I woke up today and realized that my 40th birthday is officially less than a month away. Part of me can’t wait.
I was excited to turn 30. It was 31 – being in my 30s – that I had a problem with. I kind of feel the same way with 40. I’m not that freaked out about it. It’s something of a milestone.
Thirty for me brought a perceived credibility. As a consultant/freelance marketing guy with his own company, 30 allowed me to say things like, “With a decade of experience, blah, blah, blah.” (Blah, blah, blah, being the more formal, marketing-speak of yadda, yadda, yadda.) Thirty meant that I had lived a little, but still had lots of time left to do things like write a book, buy a Harley, get married, buy a house, have a kid, start another new business, travel and climb Mt. Everest.
I didn’t manage to climb Mt. Everest in the last decade (and didn’t really want to), but in reflecting on my personal mental list of “things to do before you turn 40,” I didn’t do too badly. Maybe that’s why the idea of February 23, 2008, isn’t quite as daunting as it could be. Maybe that’s why there doesn’t seem to be a need for some kind of freakout midlife crisis. (Well, that and the fact that I’ve potentially alleviated the need for a big blowout at 40 by having a series of smaller crises for the last 15 years.)
While walking the dog in pouring rain this morning (which was surprisingly satisfying and kinda fun), I thought about the fact that I’m changing demographics in less than a month. I can now play in “over-40” sports leagues (and be the young guy). I can no longer check the “35-39” box on surveys asking for my age. My health insurance premiums are going to go up (though I dread the physical where Dr. Fingers tickles my prostate).
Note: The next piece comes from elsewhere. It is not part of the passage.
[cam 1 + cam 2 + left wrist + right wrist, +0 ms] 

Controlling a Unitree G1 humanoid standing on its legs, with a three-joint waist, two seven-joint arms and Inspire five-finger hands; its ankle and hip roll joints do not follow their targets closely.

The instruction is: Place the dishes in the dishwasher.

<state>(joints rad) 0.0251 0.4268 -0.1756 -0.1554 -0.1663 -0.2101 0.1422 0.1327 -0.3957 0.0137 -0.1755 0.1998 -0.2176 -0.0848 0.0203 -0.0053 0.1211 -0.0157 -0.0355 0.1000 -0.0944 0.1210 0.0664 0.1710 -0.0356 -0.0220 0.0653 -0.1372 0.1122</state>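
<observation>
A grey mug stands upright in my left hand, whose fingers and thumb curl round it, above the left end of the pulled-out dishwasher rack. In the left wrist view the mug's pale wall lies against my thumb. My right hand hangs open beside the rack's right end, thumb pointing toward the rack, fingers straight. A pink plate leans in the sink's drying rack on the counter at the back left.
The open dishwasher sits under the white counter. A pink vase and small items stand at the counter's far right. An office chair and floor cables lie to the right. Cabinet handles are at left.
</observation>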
Then I thought about the concept of being “middle aged.” At 40, is that what I’m supposed to be? My father-in-law is 86 – more than twice my soon-to-be age. So, in that respect, I’m not exactly “at the middle.” Then, tragically, I thought about Heath Ledger, who passed away at 28. His middle age was 14. Obviously, he didn’t know that.
I guess the point is that it doesn’t matter if we’re 30, 31, 40, 41, 86 or 14. Life is just that…life. We’re alive and should honor that gift by taking each day and living it to the best of our abilities. Does that mean we need to buy a Harley, climb Mt. Everest, or start a new business everyday? No. It merely means that at the end of the day, when head hits pillow, you can close your eyes and sleep peacefully with the knowledge that today was a day well lived.
I tend to give too much credit to people who “chase their dreams.” Or, get wrapped up in the passions of artists and other creative people. I tend to give those kinds of people more “props” for “going for it” in the face of obstacles.
But, the fact is, why shouldn’t the dude who simply works 9-5 everyday at his “head down” job get just as much consideration for “a live well lived?” I mean, who am I to say that he’s not “living the dream?” His dream isn’t my dream and I need to get better about celebrating that guy as well. If he’s doing what he wants to be doing…well, more power to him, right? I guess there’s wisdom in more years.
Who gives a crap if I’m turning 40? It just means I’ve put in some good time in this world. It means that I’ve learned a few things. It means that I’ve done some things right and have also made some huge mistakes and have done some things wrong. So what? That’s living. You know what else? I don’t know what “middle age” means, either. The middle of what? I kinda feel like I’m more at the beginning of figuring things out than I am somewhere in the middle (or worse…toward the end.).
So, yes…Time keeps on ticking, ticking, ticking – into the future. I’m kinda glad. I mean if it stopped right now I’d be 39 and would miss out on one hell of a great party in 20-something days.